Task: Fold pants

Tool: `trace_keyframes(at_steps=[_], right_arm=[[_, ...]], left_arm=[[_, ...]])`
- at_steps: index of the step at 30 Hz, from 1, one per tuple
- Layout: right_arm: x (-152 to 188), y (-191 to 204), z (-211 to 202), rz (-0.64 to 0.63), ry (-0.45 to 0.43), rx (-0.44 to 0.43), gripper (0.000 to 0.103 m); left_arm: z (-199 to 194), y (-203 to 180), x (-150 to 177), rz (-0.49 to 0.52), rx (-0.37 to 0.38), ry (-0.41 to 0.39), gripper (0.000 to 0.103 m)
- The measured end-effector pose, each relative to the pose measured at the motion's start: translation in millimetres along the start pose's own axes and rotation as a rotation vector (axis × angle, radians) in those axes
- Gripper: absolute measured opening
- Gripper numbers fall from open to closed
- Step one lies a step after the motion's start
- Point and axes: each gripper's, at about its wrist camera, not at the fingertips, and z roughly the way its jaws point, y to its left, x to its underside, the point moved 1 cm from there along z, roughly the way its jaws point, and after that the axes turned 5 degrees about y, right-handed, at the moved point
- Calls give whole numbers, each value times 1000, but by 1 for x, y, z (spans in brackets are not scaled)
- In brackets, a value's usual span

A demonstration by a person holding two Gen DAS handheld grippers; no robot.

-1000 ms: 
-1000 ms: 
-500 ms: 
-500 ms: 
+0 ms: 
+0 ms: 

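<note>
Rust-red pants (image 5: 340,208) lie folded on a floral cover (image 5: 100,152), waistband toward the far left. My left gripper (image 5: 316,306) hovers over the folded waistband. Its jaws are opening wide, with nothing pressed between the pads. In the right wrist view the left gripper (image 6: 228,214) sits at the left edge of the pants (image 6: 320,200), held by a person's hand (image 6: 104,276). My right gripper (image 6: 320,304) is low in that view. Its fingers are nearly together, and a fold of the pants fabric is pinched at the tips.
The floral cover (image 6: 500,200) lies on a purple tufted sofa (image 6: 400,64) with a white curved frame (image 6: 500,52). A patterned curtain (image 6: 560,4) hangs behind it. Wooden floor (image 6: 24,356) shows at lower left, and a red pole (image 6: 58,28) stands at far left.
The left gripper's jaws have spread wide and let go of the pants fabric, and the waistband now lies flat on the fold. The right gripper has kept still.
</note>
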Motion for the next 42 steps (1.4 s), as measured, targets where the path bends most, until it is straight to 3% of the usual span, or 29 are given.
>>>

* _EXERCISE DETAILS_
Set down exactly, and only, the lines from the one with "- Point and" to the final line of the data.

* _YOUR SOLUTION_
- Point and axes: each gripper's, at about its wrist camera, not at the fingertips, and z roughly the way its jaws point, y to its left, x to its underside, the point moved 1 cm from there along z, roughly the way its jaws point, and after that the axes turned 5 degrees about y, right-handed, at the moved point
- Calls give whole numbers, each value times 1000, but by 1 for x, y, z (spans in brackets are not scaled)
- In brackets, a value's usual span

A demonstration by a person holding two Gen DAS handheld grippers; no robot.

-1000 ms: 
-1000 ms: 
-500 ms: 
-500 ms: 
+0 ms: 
+0 ms: 

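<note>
Rust-red pants (image 5: 340,208) lie folded on a floral cover (image 5: 100,152), waistband toward the far left. My left gripper (image 5: 316,306) hovers over the folded waistband. Its jaws are opening wide, with nothing pressed between the pads. In the right wrist view the left gripper (image 6: 228,214) sits at the left edge of the pants (image 6: 320,200), held by a person's hand (image 6: 104,276). My right gripper (image 6: 320,304) is low in that view. Its fingers are nearly together, and a fold of the pants fabric is pinched at the tips.
The floral cover (image 6: 500,200) lies on a purple tufted sofa (image 6: 400,64) with a white curved frame (image 6: 500,52). A patterned curtain (image 6: 560,4) hangs behind it. Wooden floor (image 6: 24,356) shows at lower left, and a red pole (image 6: 58,28) stands at far left.
The left gripper's jaws have spread wide and let go of the pants fabric, and the waistband now lies flat on the fold. The right gripper has kept still.
</note>
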Motion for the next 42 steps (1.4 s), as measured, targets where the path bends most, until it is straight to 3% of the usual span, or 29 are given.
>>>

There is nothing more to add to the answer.